◆ **WHAT THE TASK REQUIRES**: All the data below should be printed again without a single difference.

◆ **INFORMATION SHOWN**:
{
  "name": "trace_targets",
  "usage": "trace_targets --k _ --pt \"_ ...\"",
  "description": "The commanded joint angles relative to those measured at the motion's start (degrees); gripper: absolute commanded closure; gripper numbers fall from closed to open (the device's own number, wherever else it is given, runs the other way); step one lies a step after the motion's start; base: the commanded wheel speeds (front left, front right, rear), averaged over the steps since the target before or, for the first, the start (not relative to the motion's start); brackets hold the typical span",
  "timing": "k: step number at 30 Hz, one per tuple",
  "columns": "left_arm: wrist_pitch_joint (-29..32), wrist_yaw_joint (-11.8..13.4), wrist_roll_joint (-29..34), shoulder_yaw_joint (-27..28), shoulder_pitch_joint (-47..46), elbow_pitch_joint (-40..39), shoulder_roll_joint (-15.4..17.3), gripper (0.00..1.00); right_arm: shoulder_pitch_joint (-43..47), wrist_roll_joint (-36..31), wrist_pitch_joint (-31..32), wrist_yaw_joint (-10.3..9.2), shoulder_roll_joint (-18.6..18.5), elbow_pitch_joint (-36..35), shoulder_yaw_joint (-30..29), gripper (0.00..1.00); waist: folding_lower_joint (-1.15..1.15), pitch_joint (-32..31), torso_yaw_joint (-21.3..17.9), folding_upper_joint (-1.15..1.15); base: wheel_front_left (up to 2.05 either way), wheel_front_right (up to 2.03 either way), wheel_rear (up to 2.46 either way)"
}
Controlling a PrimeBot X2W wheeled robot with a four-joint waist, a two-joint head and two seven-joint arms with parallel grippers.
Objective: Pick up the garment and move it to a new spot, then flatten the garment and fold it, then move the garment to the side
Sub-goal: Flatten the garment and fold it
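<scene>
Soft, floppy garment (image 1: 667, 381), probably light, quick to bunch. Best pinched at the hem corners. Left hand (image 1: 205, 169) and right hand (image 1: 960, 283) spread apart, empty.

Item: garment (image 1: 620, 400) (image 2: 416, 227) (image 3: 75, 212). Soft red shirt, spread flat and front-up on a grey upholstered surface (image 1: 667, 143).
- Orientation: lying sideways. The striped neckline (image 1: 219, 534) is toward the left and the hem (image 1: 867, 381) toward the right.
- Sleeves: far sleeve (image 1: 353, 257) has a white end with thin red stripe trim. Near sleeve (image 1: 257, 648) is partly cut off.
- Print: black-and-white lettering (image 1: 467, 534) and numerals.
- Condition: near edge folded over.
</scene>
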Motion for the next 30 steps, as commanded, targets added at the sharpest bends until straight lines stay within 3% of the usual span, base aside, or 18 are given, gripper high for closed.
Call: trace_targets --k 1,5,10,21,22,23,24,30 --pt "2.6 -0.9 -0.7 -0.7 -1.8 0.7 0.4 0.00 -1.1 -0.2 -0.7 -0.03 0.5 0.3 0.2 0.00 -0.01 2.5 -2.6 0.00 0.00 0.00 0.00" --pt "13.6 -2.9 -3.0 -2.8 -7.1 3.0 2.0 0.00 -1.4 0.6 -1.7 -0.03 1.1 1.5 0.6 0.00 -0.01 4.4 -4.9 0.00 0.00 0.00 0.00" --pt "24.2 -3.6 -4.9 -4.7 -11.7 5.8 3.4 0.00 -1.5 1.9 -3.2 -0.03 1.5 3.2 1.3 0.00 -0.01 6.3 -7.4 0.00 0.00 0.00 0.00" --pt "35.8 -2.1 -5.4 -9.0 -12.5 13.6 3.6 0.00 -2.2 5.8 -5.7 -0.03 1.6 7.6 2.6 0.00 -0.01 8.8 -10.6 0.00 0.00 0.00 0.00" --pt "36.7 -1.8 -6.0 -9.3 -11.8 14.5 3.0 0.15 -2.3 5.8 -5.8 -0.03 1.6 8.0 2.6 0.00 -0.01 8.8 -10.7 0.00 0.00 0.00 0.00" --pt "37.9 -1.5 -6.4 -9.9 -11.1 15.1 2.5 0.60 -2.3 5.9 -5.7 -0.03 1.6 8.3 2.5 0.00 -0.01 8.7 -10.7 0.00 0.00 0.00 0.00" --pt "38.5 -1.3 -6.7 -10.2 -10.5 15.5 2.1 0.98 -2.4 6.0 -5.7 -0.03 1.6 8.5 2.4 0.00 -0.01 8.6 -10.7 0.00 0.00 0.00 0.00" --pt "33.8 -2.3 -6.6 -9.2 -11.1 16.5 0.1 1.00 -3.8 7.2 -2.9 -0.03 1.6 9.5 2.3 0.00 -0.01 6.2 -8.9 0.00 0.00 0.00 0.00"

◆ **RESULT OF THIS EXERCISE**:
{
  "name": "trace_targets",
  "usage": "trace_targets --k _ --pt \"_ ...\"",
  "description": "The commanded joint angles relative to those measured at the motion's start (degrees); gripper: absolute commanded closure; gripper numbers fall from closed to open (the device's own number, wherever else it is given, runs the other way); step one lies a step after the motion's start; base: the commanded wheel speeds (front left, front right, rear), averaged over the steps since the target before or, for the first, the start (not relative to the motion's start); brackets hold the typical span",
  "timing": "k: step number at 30 Hz, one per tuple",
  "columns": "left_arm: wrist_pitch_joint (-29..32), wrist_yaw_joint (-11.8..13.4), wrist_roll_joint (-29..34), shoulder_yaw_joint (-27..28), shoulder_pitch_joint (-47..46), elbow_pitch_joint (-40..39), shoulder_roll_joint (-15.4..17.3), gripper (0.00..1.00); right_arm: shoulder_pitch_joint (-43..47), wrist_roll_joint (-36..31), wrist_pitch_joint (-31..32), wrist_yaw_joint (-10.3..9.2), shoulder_roll_joint (-18.6..18.5), elbow_pitch_joint (-36..35), shoulder_yaw_joint (-30..29), gripper (0.00..1.00); waist: folding_lower_joint (-1.15..1.15), pitch_joint (-32..31), torso_yaw_joint (-21.3..17.9), folding_upper_joint (-1.15..1.15); base: wheel_front_left (up to 2.05 either way), wheel_front_right (up to 2.03 either way), wheel_rear (up to 2.46 either way)"
}
Controlling a PrimeBot X2W wheeled robot with a four-joint waist, a two-joint head and two seven-joint arms with parallel grippers.
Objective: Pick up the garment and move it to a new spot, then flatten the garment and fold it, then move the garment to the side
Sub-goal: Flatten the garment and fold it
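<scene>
Soft, floppy garment (image 1: 667, 381), probably light, quick to bunch. Best pinched at the hem corners. Left hand (image 1: 205, 169) and right hand (image 1: 960, 283) spread apart, empty.

Item: garment (image 1: 620, 400) (image 2: 416, 227) (image 3: 75, 212). Soft red shirt, spread flat and front-up on a grey upholstered surface (image 1: 667, 143).
- Orientation: lying sideways. The striped neckline (image 1: 219, 534) is toward the left and the hem (image 1: 867, 381) toward the right.
- Sleeves: far sleeve (image 1: 353, 257) has a white end with thin red stripe trim. Near sleeve (image 1: 257, 648) is partly cut off.
- Print: black-and-white lettering (image 1: 467, 534) and numerals.
- Condition: near edge folded over.
</scene>
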Motion for the next 30 steps, as commanded, targets added at the sharpest bends until straight lines stay within 3% of the usual span, base aside, or 18 are given, gripper high for closed.
Call: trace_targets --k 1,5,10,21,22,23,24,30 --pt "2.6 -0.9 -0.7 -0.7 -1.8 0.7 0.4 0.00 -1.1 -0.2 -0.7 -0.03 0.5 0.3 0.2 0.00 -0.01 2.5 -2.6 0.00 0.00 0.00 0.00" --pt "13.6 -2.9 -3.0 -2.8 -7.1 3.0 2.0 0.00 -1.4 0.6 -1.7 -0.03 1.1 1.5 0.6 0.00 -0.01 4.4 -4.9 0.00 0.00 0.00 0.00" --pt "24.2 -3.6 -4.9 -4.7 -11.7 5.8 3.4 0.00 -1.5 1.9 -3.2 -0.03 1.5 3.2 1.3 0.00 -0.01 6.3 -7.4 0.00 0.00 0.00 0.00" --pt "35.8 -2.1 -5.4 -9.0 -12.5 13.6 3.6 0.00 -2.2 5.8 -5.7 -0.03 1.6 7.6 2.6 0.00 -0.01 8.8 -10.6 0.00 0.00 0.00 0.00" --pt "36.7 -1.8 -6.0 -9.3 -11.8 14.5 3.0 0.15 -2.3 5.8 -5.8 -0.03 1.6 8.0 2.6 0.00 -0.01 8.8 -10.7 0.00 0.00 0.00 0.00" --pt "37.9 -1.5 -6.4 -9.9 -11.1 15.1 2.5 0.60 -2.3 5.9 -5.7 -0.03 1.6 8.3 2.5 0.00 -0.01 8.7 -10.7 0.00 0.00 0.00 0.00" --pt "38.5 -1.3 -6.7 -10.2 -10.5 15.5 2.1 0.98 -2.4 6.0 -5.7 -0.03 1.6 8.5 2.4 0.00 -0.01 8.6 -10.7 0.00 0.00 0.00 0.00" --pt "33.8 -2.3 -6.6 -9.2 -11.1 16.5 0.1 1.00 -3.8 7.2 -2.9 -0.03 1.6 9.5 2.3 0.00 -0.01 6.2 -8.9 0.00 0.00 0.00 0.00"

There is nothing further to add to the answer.